23:15lodin-felipedvorak: Depends on what you want to do, but probably (range 1 1000).
23:16justin_smithfelipedvorak: (loop [i 0] (if (> i 999) nil ...) (recur (inc i)))
23:16justin_smithyour code goes in the ... part
23:16justin_smithlodin-: I guess we interpreted that differently
23:17justin_smithanother possibility is (doseq [i (range 1000)] ...)
23:17lodin-justin_smith: I'd doseq instead.
23:17lodin-Yeah.
23:17felipedvorakhmm
23:17justin_smithfelipedvorak: what are you actually trying to do?
23:17lodin-But using range with doseq or what-not only works if you don't plan to change i in the loop.
23:18felipedvorakget as input a number and use it as a list to check each number for a condition
23:19felipedvorakalso known as project euler problem 1 hehe
23:19justin_smithfelipedvorak: what happens to the numbers you check?
23:19justin_smithdo you return some of them?

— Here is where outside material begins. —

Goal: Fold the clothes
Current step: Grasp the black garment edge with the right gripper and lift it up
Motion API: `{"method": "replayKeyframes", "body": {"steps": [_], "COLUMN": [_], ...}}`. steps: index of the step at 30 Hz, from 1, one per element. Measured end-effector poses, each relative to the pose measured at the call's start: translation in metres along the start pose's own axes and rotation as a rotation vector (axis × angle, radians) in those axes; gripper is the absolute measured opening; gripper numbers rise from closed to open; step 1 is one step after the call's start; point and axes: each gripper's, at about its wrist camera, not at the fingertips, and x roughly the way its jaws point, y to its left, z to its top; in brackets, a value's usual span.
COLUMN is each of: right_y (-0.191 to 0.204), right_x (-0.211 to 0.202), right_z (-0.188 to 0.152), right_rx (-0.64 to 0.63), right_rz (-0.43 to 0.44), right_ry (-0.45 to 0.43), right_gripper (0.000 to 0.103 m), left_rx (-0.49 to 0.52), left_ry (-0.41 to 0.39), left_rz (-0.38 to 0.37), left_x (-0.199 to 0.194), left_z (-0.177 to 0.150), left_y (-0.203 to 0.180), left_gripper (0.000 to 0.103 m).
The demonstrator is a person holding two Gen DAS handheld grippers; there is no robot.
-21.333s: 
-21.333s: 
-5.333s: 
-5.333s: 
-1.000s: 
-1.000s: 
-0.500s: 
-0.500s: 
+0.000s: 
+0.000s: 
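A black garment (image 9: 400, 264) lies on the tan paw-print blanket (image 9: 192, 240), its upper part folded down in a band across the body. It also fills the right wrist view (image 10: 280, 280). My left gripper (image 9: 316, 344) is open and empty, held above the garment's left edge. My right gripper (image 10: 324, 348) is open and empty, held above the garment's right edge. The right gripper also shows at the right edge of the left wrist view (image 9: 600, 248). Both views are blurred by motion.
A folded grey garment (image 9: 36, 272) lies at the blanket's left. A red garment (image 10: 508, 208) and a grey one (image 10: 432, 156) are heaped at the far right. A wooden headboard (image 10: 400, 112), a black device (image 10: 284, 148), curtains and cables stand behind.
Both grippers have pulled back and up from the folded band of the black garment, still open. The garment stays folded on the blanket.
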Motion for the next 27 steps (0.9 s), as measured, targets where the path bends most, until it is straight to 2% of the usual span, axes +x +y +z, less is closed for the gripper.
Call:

23:19justin_smithdo you print them?
23:19felipedvorakyeah
23:19felipedvorakif a number is multiple of 3 or 5
23:20justin_smithyeah, use doseq with a print inside
23:20lodin-I'd first filter and then doseq over the ones I want to print.
23:20felipedvorakmy prowess is still very basic, I still don't know doseq
23:20felipedvoraklet me check it
23:21justin_smith,(doseq [i (range 10)] (println i))
23:21clojurebot0\n1\n2\n3\n4\n5\n6\n7\n8\n9\n
23:21felipedvorakin the end you must output the sum of the numbers
23:21justin_smithahh, so you need to keep track and sum, you'll want more than just doseq for that yeah
23:21felipedvorak^ what is this output?
23:21lodin-felipedvorak: Then let me point you towards reduce.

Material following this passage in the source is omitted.